The Black Hills Stock Show is a place where sore legs are part of the experience. Long days on concrete floors, hours of walking, and only brief pauses before moving again make discomfort feel normal. That environment made it an ideal setting for a live Doc Talk conversation about a condition that often hides behind everyday aches and fatigue.
Broadcast from the Stock Show floor, the episode featured interventional cardiologist Dr. Joseph Tuma discussing peripheral vascular disease, a circulation problem that affects far more people than many realize. Early in the conversation, Tuma shared a statistic that immediately reframed the topic.
“So statistically, it’d be ten to twenty percent of people have, you know, some version of peripheral vascular disease,” he said. “And, you know, a lot of that, the majority of that’s actually asymptomatic.”
That means many people are walking around with the condition without realizing it, while others feel symptoms but don’t connect them to a medical issue.
Peripheral vascular disease sounds complex, but the underlying process is familiar. It is caused by plaque buildup in arteries outside of the heart, driven by the same cholesterol-related mechanisms that cause heart disease. Over time, LDL cholesterol deposits into the artery wall, calcifies, and narrows the vessel, gradually reducing blood flow to parts of the body such as the legs, kidneys, abdomen, arms, and neck.

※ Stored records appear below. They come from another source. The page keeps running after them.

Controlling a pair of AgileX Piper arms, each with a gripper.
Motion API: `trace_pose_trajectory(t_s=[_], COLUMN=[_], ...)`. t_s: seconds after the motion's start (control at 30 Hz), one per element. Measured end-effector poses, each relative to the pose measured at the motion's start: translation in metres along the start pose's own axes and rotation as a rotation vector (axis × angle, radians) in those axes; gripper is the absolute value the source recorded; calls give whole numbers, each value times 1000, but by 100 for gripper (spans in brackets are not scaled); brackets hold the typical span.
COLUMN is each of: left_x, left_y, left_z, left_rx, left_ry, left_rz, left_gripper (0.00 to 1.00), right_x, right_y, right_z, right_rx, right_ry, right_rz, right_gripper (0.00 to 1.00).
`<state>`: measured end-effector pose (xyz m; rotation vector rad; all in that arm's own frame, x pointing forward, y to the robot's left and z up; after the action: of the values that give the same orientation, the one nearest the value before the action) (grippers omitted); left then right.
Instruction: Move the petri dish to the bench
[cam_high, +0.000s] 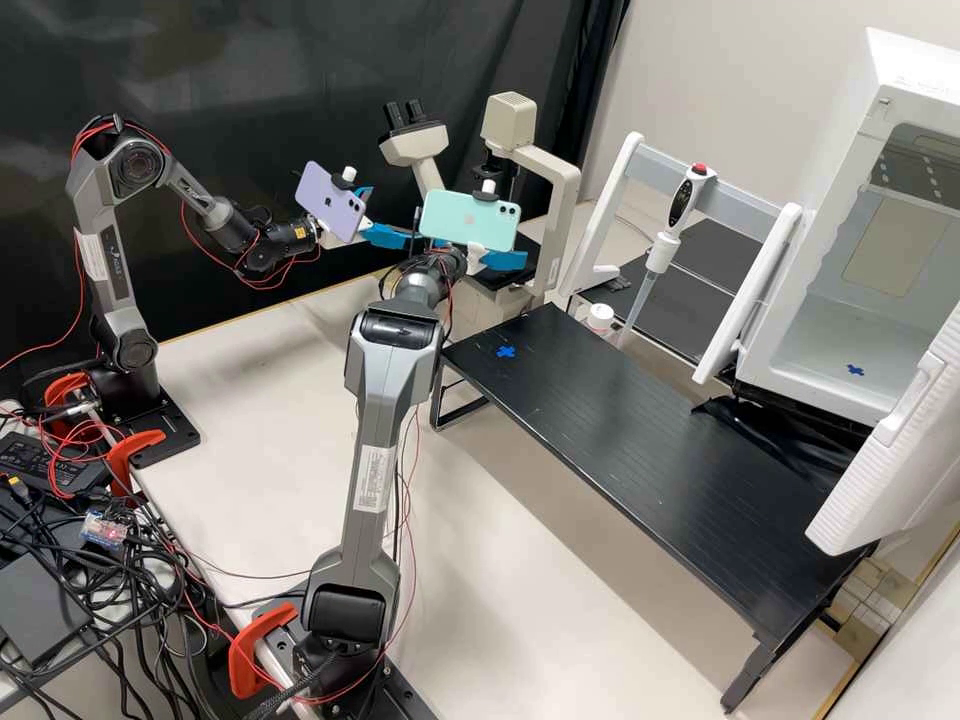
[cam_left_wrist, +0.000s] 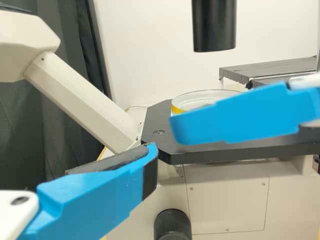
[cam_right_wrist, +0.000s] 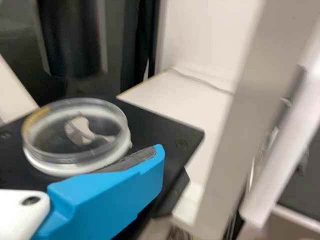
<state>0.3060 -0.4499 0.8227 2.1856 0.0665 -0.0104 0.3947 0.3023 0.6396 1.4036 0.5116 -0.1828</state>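
The petri dish (cam_right_wrist: 77, 135) sat within the edges of the microscope's black stage (cam_right_wrist: 155, 125), the left claw (cam_left_wrist: 164, 141) and right claw (cam_right_wrist: 160, 152) both spread and ungripping, so grasping, lifting and setting it on the black worktop (cam_high: 620, 420) apparently all remained.

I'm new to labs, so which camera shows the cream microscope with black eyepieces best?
The high view: it takes in the microscope from eyepieces to boxy cream housing, though an arm hides part. The left wrist view shows its slanting neck and black stage; the right wrist view, part of that stage under a clear round dish.
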Motion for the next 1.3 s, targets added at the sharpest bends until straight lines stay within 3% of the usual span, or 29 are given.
trace_pose_trajectory(t_s=[0.2, 0.5, 0.67, 0.7, 1.3], left_x=[0, 0, 0, 0, 0], left_y=[0, 0, 0, 0, 0], left_z=[0, 0, 0, 0, 0], left_rx=[0, 0, 0, 0, 0], left_ry=[0, 0, 0, 0, 0], left_rz=[0, 0, 0, 0, 0], left_gripper=[100, 100, 100, 100, 100], right_x=[3, 20, 22, 22, 26], right_y=[9, -7, -5, -5, -12], right_z=[-11, -1, -1, -1, 3], right_rx=[-9, 41, 38, 37, 29], right_ry=[4, -60, -65, -66, -77], right_rz=[19, -30, -31, -31, -43], right_gripper=[100, 100, 100, 0, 0])
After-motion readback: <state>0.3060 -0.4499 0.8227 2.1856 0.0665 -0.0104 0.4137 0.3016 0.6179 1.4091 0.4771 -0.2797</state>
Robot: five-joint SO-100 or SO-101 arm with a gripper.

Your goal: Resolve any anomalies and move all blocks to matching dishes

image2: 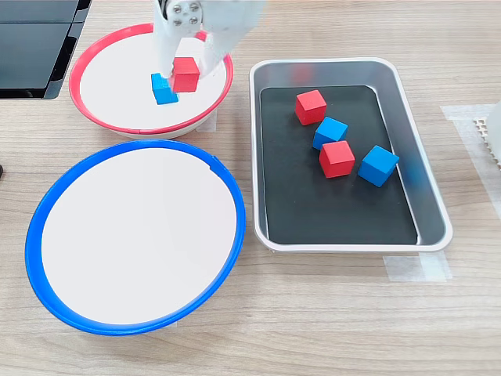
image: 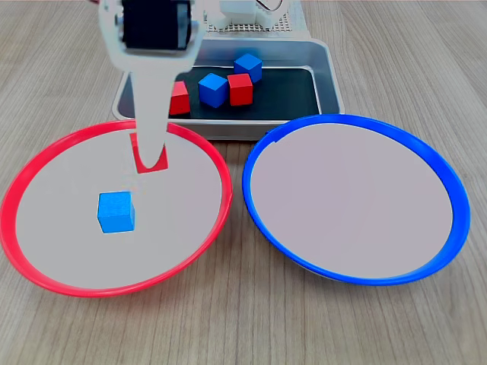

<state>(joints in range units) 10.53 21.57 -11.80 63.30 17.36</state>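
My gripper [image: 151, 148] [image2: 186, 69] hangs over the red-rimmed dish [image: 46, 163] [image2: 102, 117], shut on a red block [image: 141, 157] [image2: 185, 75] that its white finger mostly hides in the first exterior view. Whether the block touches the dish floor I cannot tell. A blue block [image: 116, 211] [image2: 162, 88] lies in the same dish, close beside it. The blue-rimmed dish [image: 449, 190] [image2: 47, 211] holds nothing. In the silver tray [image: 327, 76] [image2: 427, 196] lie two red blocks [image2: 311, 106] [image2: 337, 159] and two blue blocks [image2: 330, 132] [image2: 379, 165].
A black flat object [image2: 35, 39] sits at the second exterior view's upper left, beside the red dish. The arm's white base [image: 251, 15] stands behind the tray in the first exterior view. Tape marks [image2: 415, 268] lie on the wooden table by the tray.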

This process often develops quietly. For years, arteries can narrow without causing noticeable symptoms. Eventually, though, the reduced blood flow becomes enough to interfere with daily activity, especially movement.
One of the biggest reasons peripheral vascular disease goes undetected is that its most common symptom feels ordinary, particularly in physically demanding communities. Leg pain is easy to explain away. Many people assume it’s a normal part of aging or the result of long workdays spent on their feet.

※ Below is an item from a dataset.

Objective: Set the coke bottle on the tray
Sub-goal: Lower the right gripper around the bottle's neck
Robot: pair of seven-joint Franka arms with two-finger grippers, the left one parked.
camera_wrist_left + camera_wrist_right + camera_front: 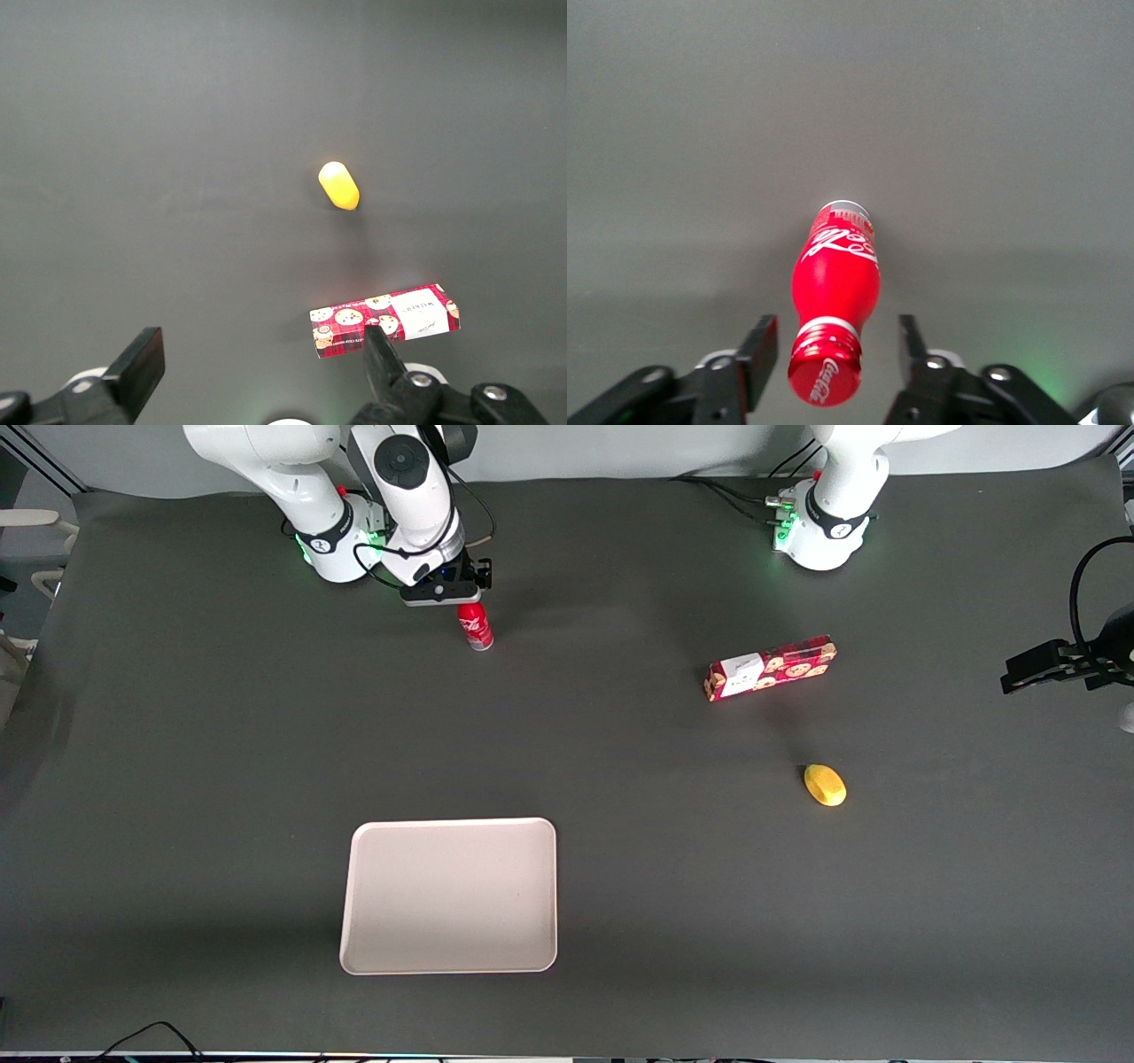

What matters most is how that pain behaves. In peripheral vascular disease, muscle pain typically appears during walking and improves with rest. A person may walk a certain distance, feel cramping in the calf or thigh, stop briefly, then continue once the pain subsides. That pattern is a key indicator of limited blood flow. Pain that only improves when sitting or leaning forward is more often related to spinal issues rather than circulation.
As the disease progresses, symptoms can intensify. Some individuals develop pain even at rest, especially at night when lying flat. Without gravity helping blood reach the legs, circulation becomes even more limited. In later stages, poor blood flow can lead to skin breakdown, ulcers on the feet or toes, and wounds that heal slowly or not at all. At that point, the condition becomes urgent, with a real risk of infection and amputation if circulation is not restored.
The risk factors for peripheral vascular disease closely mirror those of heart disease. High blood pressure, diabetes, high cholesterol, sedentary lifestyle, poor diet, and smoking all significantly increase risk. Family history also plays an important role, particularly in how efficiently an individual’s body processes cholesterol. Some people tolerate higher cholesterol levels without plaque buildup, while others develop arterial disease much earlier.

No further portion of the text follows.